Learn how to Build your own Speech-to-Text Model (using Python)

Aravindpai Pai 16 May, 2023
11 min read


  • Learn how to build your very own speech-to-text model using Python in this article
  • The ability to weave deep learning skills with NLP is a coveted one in the industry; add this to your skillset today
  • We will use a real-world dataset and build this speech-to-text model so get ready to use your Python skills!


“Hey Google. What’s the weather like today?”

This will sound familiar to anyone who has owned a smartphone in the last decade. I can’t remember the last time I took the time to type out the entire query on Google Search. I simply ask the question – and Google lays out the entire weather pattern for me.

It saves me a ton of time and I can quickly glance at my screen and get back to work. A win-win for everyone! But how does Google understand what I’m saying? And how does Google’s system convert my query into text on my phone’s screen?

This is where the beauty of speech-to-text models comes in. Google uses a mix of deep learning and Natural Language Processing (NLP) techniques to parse through our query, retrieve the answer and present it in the form of both audio and text.


The same speech-to-text concept is used in all the other popular speech recognition technologies out there, such as Amazon’s Alexa, Apple’s Siri, and so on. The semantics might vary from company to company, but the overall idea remains the same.

I have personally researched quite a bit on this topic as I wanted to understand how I could build my own speech-to-text model using my Python and deep learning skills. It’s a fascinating concept and one I wanted to share with all of you.

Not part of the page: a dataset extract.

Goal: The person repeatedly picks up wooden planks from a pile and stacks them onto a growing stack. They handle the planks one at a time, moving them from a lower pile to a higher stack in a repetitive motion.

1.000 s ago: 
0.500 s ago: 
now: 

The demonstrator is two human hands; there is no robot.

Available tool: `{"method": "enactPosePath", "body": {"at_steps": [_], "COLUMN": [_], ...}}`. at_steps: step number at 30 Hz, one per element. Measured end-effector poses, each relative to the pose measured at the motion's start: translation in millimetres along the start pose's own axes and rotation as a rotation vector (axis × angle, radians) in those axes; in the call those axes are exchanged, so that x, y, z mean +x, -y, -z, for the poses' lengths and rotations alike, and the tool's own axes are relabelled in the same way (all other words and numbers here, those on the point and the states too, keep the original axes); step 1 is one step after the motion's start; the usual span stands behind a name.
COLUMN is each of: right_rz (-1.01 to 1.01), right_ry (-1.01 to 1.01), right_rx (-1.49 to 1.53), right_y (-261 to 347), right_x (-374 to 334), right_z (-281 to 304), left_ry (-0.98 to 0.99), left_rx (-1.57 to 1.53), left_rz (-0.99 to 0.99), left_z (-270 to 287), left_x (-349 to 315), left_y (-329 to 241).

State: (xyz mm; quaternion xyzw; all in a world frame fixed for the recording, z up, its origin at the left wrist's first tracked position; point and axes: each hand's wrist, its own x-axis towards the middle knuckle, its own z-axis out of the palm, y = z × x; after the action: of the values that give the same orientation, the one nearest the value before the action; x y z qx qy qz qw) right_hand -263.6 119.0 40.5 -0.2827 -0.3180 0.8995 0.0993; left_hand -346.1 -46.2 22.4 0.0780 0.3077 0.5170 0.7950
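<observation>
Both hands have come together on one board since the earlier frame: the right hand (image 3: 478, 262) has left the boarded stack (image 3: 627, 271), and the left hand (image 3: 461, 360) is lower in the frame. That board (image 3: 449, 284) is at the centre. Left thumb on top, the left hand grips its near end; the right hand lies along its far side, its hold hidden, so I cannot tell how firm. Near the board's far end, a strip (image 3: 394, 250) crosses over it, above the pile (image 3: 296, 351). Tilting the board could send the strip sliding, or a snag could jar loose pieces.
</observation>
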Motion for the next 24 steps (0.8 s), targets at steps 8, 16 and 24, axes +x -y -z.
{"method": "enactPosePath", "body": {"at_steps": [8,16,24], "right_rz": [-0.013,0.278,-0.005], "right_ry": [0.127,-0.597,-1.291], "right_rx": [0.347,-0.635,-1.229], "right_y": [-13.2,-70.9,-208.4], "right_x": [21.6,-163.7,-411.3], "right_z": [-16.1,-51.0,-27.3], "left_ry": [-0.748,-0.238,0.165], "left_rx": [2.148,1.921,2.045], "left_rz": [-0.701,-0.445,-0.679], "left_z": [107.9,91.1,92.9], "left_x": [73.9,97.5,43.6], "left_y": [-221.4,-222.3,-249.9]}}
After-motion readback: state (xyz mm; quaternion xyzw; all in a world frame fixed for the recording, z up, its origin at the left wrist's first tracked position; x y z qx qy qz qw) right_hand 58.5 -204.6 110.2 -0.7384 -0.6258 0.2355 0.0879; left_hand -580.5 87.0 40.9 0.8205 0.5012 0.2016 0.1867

So in this article, I will walk you through the basics of speech recognition systems (AKA an introduction to signal processing). We will then use this as the core when we implement our own speech-to-text model from scratch in Python.

Looking for a place to start your deep learning and/or NLP journey? We’ve got the perfect resources for you:

A Brief History of Speech Recognition through the Decades

You must be quite familiar with speech recognition systems. They are ubiquitous these days – from Apple’s Siri to Google Assistant. These are all new advents though brought about by rapid advancements in technology.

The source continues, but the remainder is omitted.